Skip to main content

Bulk Download API

The Bulk Download API allows you to retrieve approved records from the HITL queue programmatically. It supports three modes of operation based on your data size and requirements.

Prerequisites

Before using the Bulk Download API, ensure you have:

  1. An API key created for Human Quality Review (see Retrieving Approved Results)
  2. Your organization ID (found in your ETL endpoint URL)
  3. Your class ID (found in Download and Sync Manager)

API Endpoint

GET https://us-central.unstract.com/mr/api/{organization_id}/approved/result/{class_id}/

Authentication

Include your API key in the Authorization header:

Authorization: Bearer <api_key>

Query Parameters

ParameterTypeDefaultDescription
pageinteger1Page number for pagination
page_sizeinteger50Number of records per page (1-500)
download_filesbooleanfalseWhether to include file content in response
emailstringnullEmail address for async download notifications

Download Modes

The API operates in three modes depending on your parameters and data size:

Mode 1: Metadata Only (download_files=false)

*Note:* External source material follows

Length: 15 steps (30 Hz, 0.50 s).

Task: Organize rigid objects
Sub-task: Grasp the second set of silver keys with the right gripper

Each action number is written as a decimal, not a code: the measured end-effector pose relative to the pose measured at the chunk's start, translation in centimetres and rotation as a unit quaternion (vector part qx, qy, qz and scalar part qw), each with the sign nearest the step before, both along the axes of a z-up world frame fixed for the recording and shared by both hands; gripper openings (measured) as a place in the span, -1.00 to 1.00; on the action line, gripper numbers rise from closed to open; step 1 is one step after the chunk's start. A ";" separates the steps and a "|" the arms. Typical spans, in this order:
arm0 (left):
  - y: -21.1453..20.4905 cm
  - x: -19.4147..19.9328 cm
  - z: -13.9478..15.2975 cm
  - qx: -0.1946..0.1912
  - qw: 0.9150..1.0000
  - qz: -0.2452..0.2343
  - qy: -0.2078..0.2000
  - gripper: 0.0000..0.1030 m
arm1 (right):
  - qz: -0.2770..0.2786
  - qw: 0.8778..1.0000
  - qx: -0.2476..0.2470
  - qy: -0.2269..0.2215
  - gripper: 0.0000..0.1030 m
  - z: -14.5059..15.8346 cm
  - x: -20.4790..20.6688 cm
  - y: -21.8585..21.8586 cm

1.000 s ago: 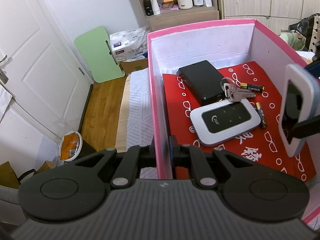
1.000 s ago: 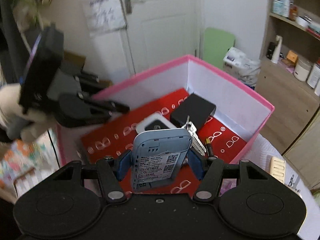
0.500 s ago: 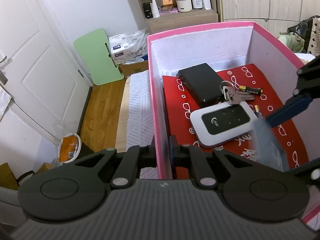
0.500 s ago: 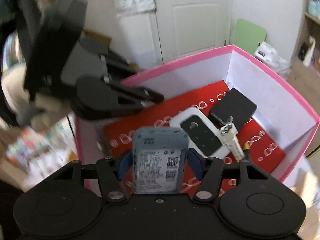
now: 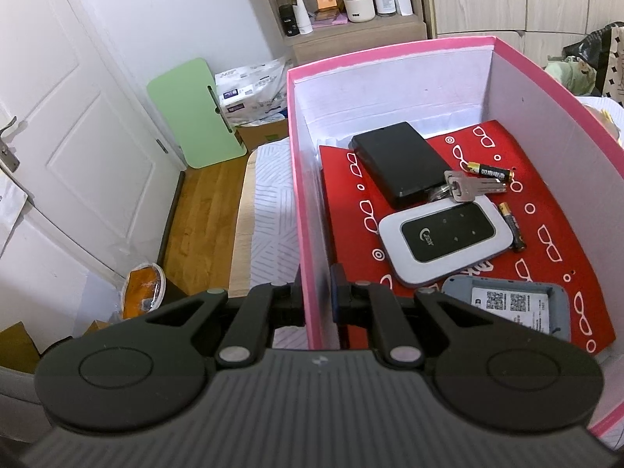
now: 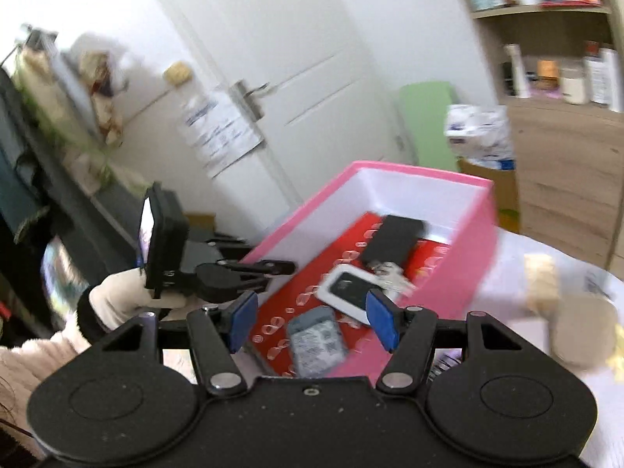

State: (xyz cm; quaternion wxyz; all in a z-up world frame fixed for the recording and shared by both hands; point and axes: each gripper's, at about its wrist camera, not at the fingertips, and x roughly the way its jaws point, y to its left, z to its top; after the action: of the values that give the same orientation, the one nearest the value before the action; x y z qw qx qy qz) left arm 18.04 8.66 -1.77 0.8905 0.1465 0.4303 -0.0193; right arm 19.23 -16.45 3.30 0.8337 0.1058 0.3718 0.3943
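Two routers (image 5: 444,236), keys (image 5: 468,189), pink box (image 5: 390,52)

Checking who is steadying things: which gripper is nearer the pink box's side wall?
Left. The left gripper is shut on the pink cardboard box's side wall; the right gripper hangs open above the box's near end, apart from that wall.

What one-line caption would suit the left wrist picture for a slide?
Left gripper clamps the pink box wall; inside lie a black case, keys, two batteries and two pocket routers.
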 end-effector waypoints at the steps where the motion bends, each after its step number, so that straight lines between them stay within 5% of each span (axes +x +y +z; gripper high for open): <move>1: -0.1 0.0 0.0 0.001 1.000 0.000 0.000 -0.82 | -0.013 1.000 0.001 0.000 0.29 -0.3 -0.4 -1.0; 8: -0.1 0.0 -0.1 0.001 1.000 0.001 0.000 -0.82 | -0.091 0.996 0.008 0.021 0.29 -3.9 -2.1 -5.2; 15: -0.3 0.0 -0.1 0.010 1.000 0.001 0.000 -0.82 | -0.094 0.988 -0.114 -0.040 0.30 -7.4 -3.3 -4.6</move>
State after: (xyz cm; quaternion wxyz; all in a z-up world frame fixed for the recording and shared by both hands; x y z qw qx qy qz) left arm 18.03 8.36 -1.90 0.8890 0.1550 0.4307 -0.0145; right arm 15.90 -21.07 -4.10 0.8879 0.0285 0.3688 0.2735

Returns metadata about approved records without file content. Use this to query what's available before downloading.

curl --location 'https://us-central.unstract.com/mr/api/<organization_id>/approved/result/<class_id>/?page=1&page_size=50&download_files=false' \
--header 'Authorization: Bearer <api_key>'

Response:

{
"results": [
{
"file": "invoice_001.pdf",
"status": "approved",
"workflow_id": "abc123-...",
"file_execution_id": "exec-456...",
"hitl_queue_name": "my_queue"
}
],
"pagination": {
"total_records": 150,
"page": 1,
"page_size": 50,
"total_pages": 3
}
}

Mode 2: Synchronous Download (download_files=true, small files)

When the total file size is under the threshold (default: 200MB), files are returned directly in the JSON response.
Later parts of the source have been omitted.